Unconditional and impersonal are more or less synonymous. The "without condition" and the impersonal are in respect to our personal preferences and biases. It is not manifested by aloofness, what to say arrogance, disdain, or indifference! It's the power to forgive, for example. Forgiveness is certainly one of life's greatest tests at least for one who seeks inner peace and divine attunement. "Do not even the tax collectors" love their own friends?, Jesus quipped!

When we say "I love you" our culture and our language tends to reserve this expression for romantic or familial love. Fair and fine so far as that goes. Nor should you go around saying this to just anyone. But what is love, anyway--as distinguished from the forms of relationships it may pour into?

Heck, how mental can a guy get to ask such a question? Well, here I am, and I'm askin' it! What does an orange taste like? Shall we dissect an orange? Love, too?

Heck, why not? Love is perhaps best understood by its synonyms. I say this because of the association of the word "love" all too often exclusively with its romantic or at least intimate forms, such as parent-child.

Love begins within you. If you have calm respect for your own thoughts, feelings and core self, this is a good beginning. Without a sense of well-being (another synonym), you cannot really feel or express love, unless you mean an impure, co-dependent, needy kind of love. And is lust, co-dependency, neediness worthy of the name love? If so, it is only so in the debased and common currency of our culture and language. But not in the language of the soul, of angels, and of the immanent divine within all creation!

What I experienced in the person of my spiritual teacher (founder of Ananda and direct disciple of Paramhansa Yogananda), Swami Kriyananda,, was an aura or attitude of one who was loving by nature and by temperament. When we simply and without outer condition including the condition of being loved by another or being in the presence of a loved one, feel "loving," this, for me, is the experience of love.

It is an inner state that is hardly distinguishable from inner joy and it is effervescent. It simply bubbles over, as it were, in a mellow light of kindness. Whereas as joy might incline in the direct of energy, even laughter, and may bubble "up and down," love bubbles outward you might say spherically, calmly, and with warmth. Joy is "gay" and love is "warm." But they are, essentially, like two sides of a coin: distinguishable but connected.

Spiritually speaking, however, it is deemed safer to focus more on joy than on love because we are so invested by habit towards conditional love. At Ananda Village in California (Ananda's first intentional community), a rule, honored in the breach, is that new members in training (who are single) are asked to not enter into new relationships during their year of training. As one enters the spiritual path and the inner experience of meditation, one works on developing and expressing devotion: love for God. In the awakening of the heart's natural love, its long-established habit of affixing itself to an outer, human form too often means that one "falls in love with the first person one meets!" This is very distracting to the one-pointed focus of one's year of spiritual transition! Like Queen Titania in Shakespeare's play, A Midsummer's Night Dram, the pixie dust of spiritual awakening (of kundalini) can accidentally cause us to mistake the form for the spirit behind the form.

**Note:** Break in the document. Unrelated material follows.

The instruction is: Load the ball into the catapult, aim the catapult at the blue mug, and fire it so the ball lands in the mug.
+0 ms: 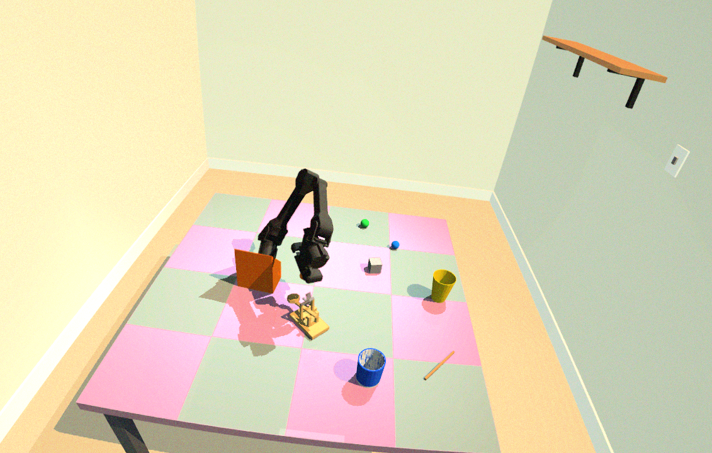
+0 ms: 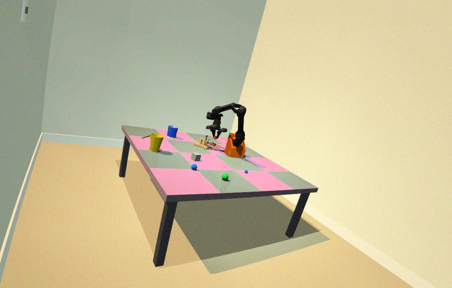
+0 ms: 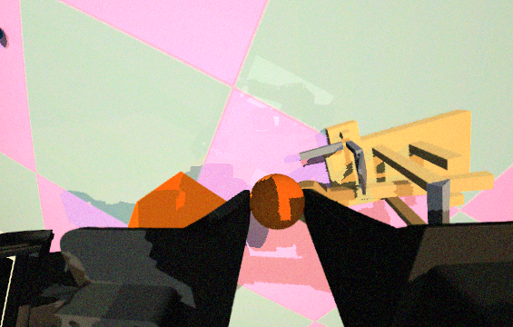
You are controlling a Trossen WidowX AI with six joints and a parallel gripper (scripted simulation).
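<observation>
A small orange ball is clamped between the two fingertips of a black parallel-jaw gripper, and is held above a table checkered in pink and grey-green. The gripper is carried by a bent black robot arm, which is mounted at an orange angular block. In the top view the ball is mostly hidden by the gripper; in the wrist view it is seen whole, with one black finger pressed to each side.

Near the gripper, a light-wood catapult is set on the table, with its round cup turned toward the orange block's side. The ball is held outside that cup. A blue mug is stood upright, well apart from the gripper, beyond the end of the catapult opposite the cup.

A yellow tapered cup is also placed upright, and a thin wooden stick is laid flat between the two vessels and the table's edge. A grey cube, a green ball, a blue ball and a smaller blue ball are scattered elsewhere on the tabletop.
</observation>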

This tendency includes the tendency to place a spiritual teacher or other devotees on a pedestal of one's own making. You can guess what the "end of that story" always comes to! The same ending that infatuation comes to!

So, yes, seeking joy is safer. The litmus test of unconditional love has two sides like that coin: the effervescence of a loving nature and the adamantine ability to accept impartially criticism, dislike, hatred and even injury from others without responding in kind.

"I love you" means I love you as a manifestation of God in human form, and as a reflection of the divine love I feel in my own heart.

Happy Valentine's Day (weekend),

Swami Hrimananda aka Hriman aka Terry aka your own Self!